To provision a new server, there are server build times of 10, 12, to 15 weeks because of “The Checklist” that five, six, or seven groups have to look at and approve. The idea is to have a cloud platform to make it faster for servers to spin up and develop internal products and projects.
One of the troubles with monitoring it all is that the dynamic creation and destruction of machines is hard with traditional tools. They’ve also been trying to decouple the idea of physical servers from services. Physical servers are like puppies. You name them, care about them, and nurse them back to health when they’re sick. Virtual servers are like cattle. They’re given numbers, they’re driven hard, and if they get sick you shoot them in the head.
GoDaddy went with CloudStack at the outset of their decision to go cloud. Clustering and HA functions gave them trouble. It was essentially a forked version of cloudstack with code that couldn’t be submitted back up to the core project for various reasons.
They looked at CloudStack, and they ran into the problem that is in the OpenStack community about “clouds of clouds” or “pods of pods” where you can’t really grow a cloud too big. There were some management problems with it as well where it was not operationally simple to deal with. There are also concerns about the OpenStack community looking at the big players, their aren’t a lot of good contributions back into the core. A lot of the main users of OpenStack are essentially using forked versions of the project.
So, GD developed their own internal management stack and called it Norm, after the robot from some cartoon. It’s basically CloudStack, rebuilt into something very different.
So why not use XenServer as the hypervisor? It worked okay. You do have official Microsoft support if you want to run MSFT products in XenServer. However, it looks like Linux, but it can’t be treated like Linux. It has the network layer configured through a different configuration system. Management of XenServer couldn’t be done like a regular Linux machine.

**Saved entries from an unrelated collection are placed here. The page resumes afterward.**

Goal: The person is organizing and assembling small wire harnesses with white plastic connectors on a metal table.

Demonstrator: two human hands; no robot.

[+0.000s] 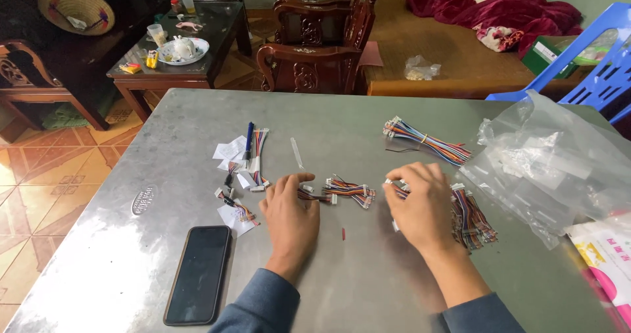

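Observation:
My left hand (289, 216) rests on a grey metal table (197, 129), its fingertips touching a short multicoloured wire harness (314, 194) with white connectors. Just right of it lies another small wire bundle (349, 190). My right hand (419, 205) is palm down, fingers curled over the white connector end of a wire harness (398, 189). A thick pile of such harnesses (470, 218) lies against its right side. A longer bundle (426, 139) sits farther back. Whether either hand truly grips its wires is unclear.
A black phone (199, 274) lies face up at front left. Paper slips, a blue pen (249, 140) and more small harnesses (259, 155) sit left of centre. Clear plastic bags (552, 165) fill the right side. Wooden chairs, a low table and a blue plastic chair (595, 63) stand beyond.

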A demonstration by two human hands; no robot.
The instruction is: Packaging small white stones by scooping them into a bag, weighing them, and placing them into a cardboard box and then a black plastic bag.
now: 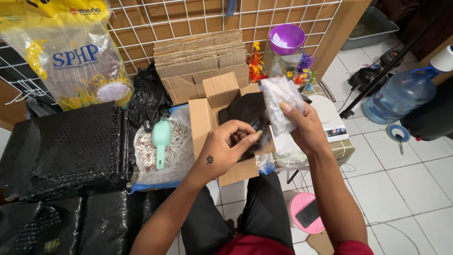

Now they use stock CentOS and open source Xen. There is more of a community around CentOS, but the XenServer community isn’t comparable in a support sense. Patch management is easier because none of the XenServer patches are able to be patched through regular management systems like SpaceWalk. They never found a way to update XenServers to scale.
So, now after trying all the major cloud stacks, they’re building from CentOS and Xen raw and real.